- Work order
The response should be a faithful copy of every record, with nothing left out.

- Supplied data
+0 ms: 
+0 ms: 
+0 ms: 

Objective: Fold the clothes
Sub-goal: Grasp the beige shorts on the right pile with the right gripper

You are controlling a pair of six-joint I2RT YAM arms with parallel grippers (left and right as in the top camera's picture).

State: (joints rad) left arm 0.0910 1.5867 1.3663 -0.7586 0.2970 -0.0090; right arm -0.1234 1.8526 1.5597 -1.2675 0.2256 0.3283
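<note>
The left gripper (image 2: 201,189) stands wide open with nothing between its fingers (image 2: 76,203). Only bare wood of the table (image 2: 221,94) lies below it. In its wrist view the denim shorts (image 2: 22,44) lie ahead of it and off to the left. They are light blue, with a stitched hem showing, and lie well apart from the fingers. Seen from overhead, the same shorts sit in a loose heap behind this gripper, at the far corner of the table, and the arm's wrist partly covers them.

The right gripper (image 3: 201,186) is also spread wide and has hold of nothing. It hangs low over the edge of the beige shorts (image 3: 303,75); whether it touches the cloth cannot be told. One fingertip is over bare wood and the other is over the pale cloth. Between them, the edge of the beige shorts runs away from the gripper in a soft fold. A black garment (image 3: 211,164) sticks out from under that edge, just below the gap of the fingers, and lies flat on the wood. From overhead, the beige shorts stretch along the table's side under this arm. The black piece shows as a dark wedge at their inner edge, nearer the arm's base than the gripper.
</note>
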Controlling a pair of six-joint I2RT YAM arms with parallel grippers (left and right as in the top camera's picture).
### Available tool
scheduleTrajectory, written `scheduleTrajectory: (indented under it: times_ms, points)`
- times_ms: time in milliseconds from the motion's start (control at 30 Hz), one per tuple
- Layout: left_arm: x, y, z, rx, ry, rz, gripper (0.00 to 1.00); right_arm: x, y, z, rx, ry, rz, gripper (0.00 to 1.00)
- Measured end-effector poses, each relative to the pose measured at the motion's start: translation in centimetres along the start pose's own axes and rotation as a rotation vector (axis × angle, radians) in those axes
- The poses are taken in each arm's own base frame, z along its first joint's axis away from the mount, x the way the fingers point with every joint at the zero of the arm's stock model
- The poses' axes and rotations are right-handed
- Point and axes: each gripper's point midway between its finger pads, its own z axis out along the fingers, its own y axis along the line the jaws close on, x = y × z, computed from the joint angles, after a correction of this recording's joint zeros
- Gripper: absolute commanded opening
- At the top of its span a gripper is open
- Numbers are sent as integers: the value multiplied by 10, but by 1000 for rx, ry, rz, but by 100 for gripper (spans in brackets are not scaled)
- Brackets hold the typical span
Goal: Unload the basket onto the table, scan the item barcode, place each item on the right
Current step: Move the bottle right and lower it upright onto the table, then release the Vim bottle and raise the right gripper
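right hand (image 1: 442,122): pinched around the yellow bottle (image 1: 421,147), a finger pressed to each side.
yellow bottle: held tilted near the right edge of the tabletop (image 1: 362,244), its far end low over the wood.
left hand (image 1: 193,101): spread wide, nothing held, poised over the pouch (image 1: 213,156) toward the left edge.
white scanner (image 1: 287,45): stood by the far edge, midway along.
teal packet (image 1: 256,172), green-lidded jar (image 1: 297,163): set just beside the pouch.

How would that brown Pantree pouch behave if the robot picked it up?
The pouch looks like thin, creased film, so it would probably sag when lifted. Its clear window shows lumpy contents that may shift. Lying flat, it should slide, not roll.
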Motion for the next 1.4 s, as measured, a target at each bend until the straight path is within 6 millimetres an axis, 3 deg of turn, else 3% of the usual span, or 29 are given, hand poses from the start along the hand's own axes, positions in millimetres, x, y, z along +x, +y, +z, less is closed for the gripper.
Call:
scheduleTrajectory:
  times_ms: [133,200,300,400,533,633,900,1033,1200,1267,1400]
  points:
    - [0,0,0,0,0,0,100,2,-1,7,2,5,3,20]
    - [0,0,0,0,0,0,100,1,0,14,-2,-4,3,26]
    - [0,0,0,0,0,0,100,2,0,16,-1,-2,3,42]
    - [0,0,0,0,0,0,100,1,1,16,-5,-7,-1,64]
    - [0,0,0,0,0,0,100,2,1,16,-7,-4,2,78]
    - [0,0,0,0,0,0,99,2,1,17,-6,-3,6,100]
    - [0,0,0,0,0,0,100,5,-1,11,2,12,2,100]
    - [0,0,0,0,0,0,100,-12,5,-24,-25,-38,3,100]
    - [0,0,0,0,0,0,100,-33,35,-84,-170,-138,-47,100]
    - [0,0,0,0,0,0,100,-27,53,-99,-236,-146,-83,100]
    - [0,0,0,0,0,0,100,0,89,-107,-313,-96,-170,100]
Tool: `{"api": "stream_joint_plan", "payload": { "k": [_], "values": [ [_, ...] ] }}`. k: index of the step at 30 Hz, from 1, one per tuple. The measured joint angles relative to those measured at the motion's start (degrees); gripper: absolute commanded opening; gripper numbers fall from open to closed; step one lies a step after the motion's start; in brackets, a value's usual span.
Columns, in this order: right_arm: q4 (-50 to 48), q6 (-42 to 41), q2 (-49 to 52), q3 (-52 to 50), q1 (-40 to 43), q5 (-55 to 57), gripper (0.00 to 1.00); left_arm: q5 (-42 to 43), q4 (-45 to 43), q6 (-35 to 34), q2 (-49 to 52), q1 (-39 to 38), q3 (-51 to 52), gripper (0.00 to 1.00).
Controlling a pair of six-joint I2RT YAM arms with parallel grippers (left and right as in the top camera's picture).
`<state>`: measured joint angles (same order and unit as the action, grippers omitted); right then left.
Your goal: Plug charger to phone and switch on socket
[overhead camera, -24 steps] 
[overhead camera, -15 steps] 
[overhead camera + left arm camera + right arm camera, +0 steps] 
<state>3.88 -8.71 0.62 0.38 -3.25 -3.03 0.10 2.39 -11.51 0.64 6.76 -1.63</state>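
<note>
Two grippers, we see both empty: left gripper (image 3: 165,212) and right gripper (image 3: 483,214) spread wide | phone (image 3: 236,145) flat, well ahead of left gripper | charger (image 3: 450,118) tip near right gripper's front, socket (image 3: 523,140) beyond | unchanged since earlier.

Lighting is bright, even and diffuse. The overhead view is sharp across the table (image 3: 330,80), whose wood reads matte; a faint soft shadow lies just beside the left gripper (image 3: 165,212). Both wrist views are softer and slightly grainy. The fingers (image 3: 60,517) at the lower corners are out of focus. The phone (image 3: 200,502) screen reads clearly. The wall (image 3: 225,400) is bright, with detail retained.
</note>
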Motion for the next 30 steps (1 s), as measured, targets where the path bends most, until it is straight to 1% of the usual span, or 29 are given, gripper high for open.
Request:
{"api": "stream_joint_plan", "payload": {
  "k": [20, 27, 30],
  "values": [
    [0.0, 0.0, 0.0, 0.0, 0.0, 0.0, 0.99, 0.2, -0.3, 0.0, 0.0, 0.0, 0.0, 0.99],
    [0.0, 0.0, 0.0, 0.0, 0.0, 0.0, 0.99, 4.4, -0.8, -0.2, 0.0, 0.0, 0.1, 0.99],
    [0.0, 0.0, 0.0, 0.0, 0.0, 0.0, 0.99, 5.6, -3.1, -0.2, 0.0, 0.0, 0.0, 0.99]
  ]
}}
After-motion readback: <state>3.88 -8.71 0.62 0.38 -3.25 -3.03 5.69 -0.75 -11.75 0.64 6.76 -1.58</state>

- Finished exercise
+0 ms: 
+0 ms: 
+0 ms: 

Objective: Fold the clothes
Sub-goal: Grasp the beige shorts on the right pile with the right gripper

You are controlling a pair of six-joint I2RT YAM arms with parallel grippers (left and right as in the top camera's picture).

State: (joints rad) left arm 0.0910 1.5867 1.3663 -0.7586 0.2970 -0.0090; right arm -0.1234 1.8526 1.5597 -1.2675 0.2256 0.3283
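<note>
The left gripper (image 2: 201,189) stands wide open with nothing between its fingers (image 2: 76,203). Only bare wood of the table (image 2: 221,94) lies below it. In its wrist view the denim shorts (image 2: 22,44) lie ahead of it and off to the left. They are light blue, with a stitched hem showing, and lie well apart from the fingers. Seen from overhead, the same shorts sit in a loose heap behind this gripper, at the far corner of the table, and the arm's wrist partly covers them.

The right gripper (image 3: 201,186) is also spread wide and has hold of nothing. It hangs low over the edge of the beige shorts (image 3: 303,75); whether it touches the cloth cannot be told. One fingertip is over bare wood and the other is over the pale cloth. Between them, the edge of the beige shorts runs away from the gripper in a soft fold. A black garment (image 3: 211,164) sticks out from under that edge, just below the gap of the fingers, and lies flat on the wood. From overhead, the beige shorts stretch along the table's side under this arm. The black piece shows as a dark wedge at their inner edge, nearer the arm's base than the gripper.
</note>
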Controlling a pair of six-joint I2RT YAM arms with parallel grippers (left and right as in the top camera's picture).
### Available tool
scheduleTrajectory, written `scheduleTrajectory: (indented under it: times_ms, points)`
- times_ms: time in milliseconds from the motion's start (control at 30 Hz), one per tuple
- Layout: left_arm: x, y, z, rx, ry, rz, gripper (0.00 to 1.00); right_arm: x, y, z, rx, ry, rz, gripper (0.00 to 1.00)
- Measured end-effector poses, each relative to the pose measured at the motion's start: translation in centimetres along the start pose's own axes and rotation as a rotation vector (axis × angle, radians) in those axes
- The poses are taken in each arm's own base frame, z along its first joint's axis away from the mount, x the way the fingers point with every joint at the zero of the arm's stock model
- The poses' axes and rotations are right-handed
- Point and axes: each gripper's point midway between its finger pads, its own z axis out along the fingers, its own y axis along the line the jaws close on, x = y × z, computed from the joint angles, after a correction of this recording's joint zeros
- Gripper: absolute commanded opening
- At the top of its span a gripper is open
- Numbers are sent as integers: the value multiplied by 10, but by 1000 for rx, ry, rz, but by 100 for gripper (spans in brackets are not scaled)
- Brackets hold the typical span
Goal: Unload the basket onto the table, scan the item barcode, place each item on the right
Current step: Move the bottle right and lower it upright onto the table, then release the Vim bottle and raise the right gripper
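right hand (image 1: 442,122): pinched around the yellow bottle (image 1: 421,147), a finger pressed to each side.
yellow bottle: held tilted near the right edge of the tabletop (image 1: 362,244), its far end low over the wood.
left hand (image 1: 193,101): spread wide, nothing held, poised over the pouch (image 1: 213,156) toward the left edge.
white scanner (image 1: 287,45): stood by the far edge, midway along.
teal packet (image 1: 256,172), green-lidded jar (image 1: 297,163): set just beside the pouch.

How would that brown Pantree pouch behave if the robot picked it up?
The pouch looks like thin, creased film, so it would probably sag when lifted. Its clear window shows lumpy contents that may shift. Lying flat, it should slide, not roll.
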Motion for the next 1.4 s, as measured, a target at each bend until the straight path is within 6 millimetres an axis, 3 deg of turn, else 3% of the usual span, or 29 are given, hand poses from the start along the hand's own axes, positions in millimetres, x, y, z along +x, +y, +z, less is closed for the gripper.
Call:
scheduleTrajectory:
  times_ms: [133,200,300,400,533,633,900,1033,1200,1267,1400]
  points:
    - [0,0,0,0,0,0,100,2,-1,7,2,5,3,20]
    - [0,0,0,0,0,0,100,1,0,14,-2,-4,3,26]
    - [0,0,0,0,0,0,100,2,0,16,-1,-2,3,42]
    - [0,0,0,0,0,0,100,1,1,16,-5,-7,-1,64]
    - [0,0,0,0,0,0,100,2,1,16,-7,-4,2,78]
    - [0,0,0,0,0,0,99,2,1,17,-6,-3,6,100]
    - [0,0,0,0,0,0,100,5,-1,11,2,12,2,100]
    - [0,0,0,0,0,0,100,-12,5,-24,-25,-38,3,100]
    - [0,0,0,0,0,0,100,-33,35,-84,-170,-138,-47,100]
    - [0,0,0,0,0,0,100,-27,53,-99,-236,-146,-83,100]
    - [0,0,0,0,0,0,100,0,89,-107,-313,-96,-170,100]
Tool: `{"api": "stream_joint_plan", "payload": { "k": [_], "values": [ [_, ...] ] }}`. k: index of the step at 30 Hz, from 1, one per tuple. The measured joint angles relative to those measured at the motion's start (degrees); gripper: absolute commanded opening; gripper numbers fall from open to closed; step one lies a step after the motion's start; in brackets, a value's usual span.
Columns, in this order: right_arm: q4 (-50 to 48), q6 (-42 to 41), q2 (-49 to 52), q3 (-52 to 50), q1 (-40 to 43), q5 (-55 to 57), gripper (0.00 to 1.00); left_arm: q5 (-42 to 43), q4 (-45 to 43), q6 (-35 to 34), q2 (-49 to 52), q1 (-39 to 38), q3 (-51 to 52), gripper (0.00 to 1.00).
Controlling a pair of six-joint I2RT YAM arms with parallel grippers (left and right as in the top camera's picture).
`<state>`: measured joint angles (same order and unit as the action, grippers omitted); right then left.
Your goal: Plug charger to phone and switch on socket
[overhead camera, -24 steps] 
[overhead camera, -15 steps] 
[overhead camera + left arm camera + right arm camera, +0 steps] 
<state>3.88 -8.71 0.62 0.38 -3.25 -3.03 0.10 2.39 -11.51 0.64 6.76 -1.63</state>
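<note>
Two grippers, we see both empty: left gripper (image 3: 165,212) and right gripper (image 3: 483,214) spread wide | phone (image 3: 236,145) flat, well ahead of left gripper | charger (image 3: 450,118) tip near right gripper's front, socket (image 3: 523,140) beyond | unchanged since earlier.

Lighting is bright, even and diffuse. The overhead view is sharp across the table (image 3: 330,80), whose wood reads matte; a faint soft shadow lies just beside the left gripper (image 3: 165,212). Both wrist views are softer and slightly grainy. The fingers (image 3: 60,517) at the lower corners are out of focus. The phone (image 3: 200,502) screen reads clearly. The wall (image 3: 225,400) is bright, with detail retained.
</note>
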Motion for the next 30 steps (1 s), as measured, targets where the path bends most, until it is straight to 1% of the usual span, or 29 are given, gripper high for open.
Request:
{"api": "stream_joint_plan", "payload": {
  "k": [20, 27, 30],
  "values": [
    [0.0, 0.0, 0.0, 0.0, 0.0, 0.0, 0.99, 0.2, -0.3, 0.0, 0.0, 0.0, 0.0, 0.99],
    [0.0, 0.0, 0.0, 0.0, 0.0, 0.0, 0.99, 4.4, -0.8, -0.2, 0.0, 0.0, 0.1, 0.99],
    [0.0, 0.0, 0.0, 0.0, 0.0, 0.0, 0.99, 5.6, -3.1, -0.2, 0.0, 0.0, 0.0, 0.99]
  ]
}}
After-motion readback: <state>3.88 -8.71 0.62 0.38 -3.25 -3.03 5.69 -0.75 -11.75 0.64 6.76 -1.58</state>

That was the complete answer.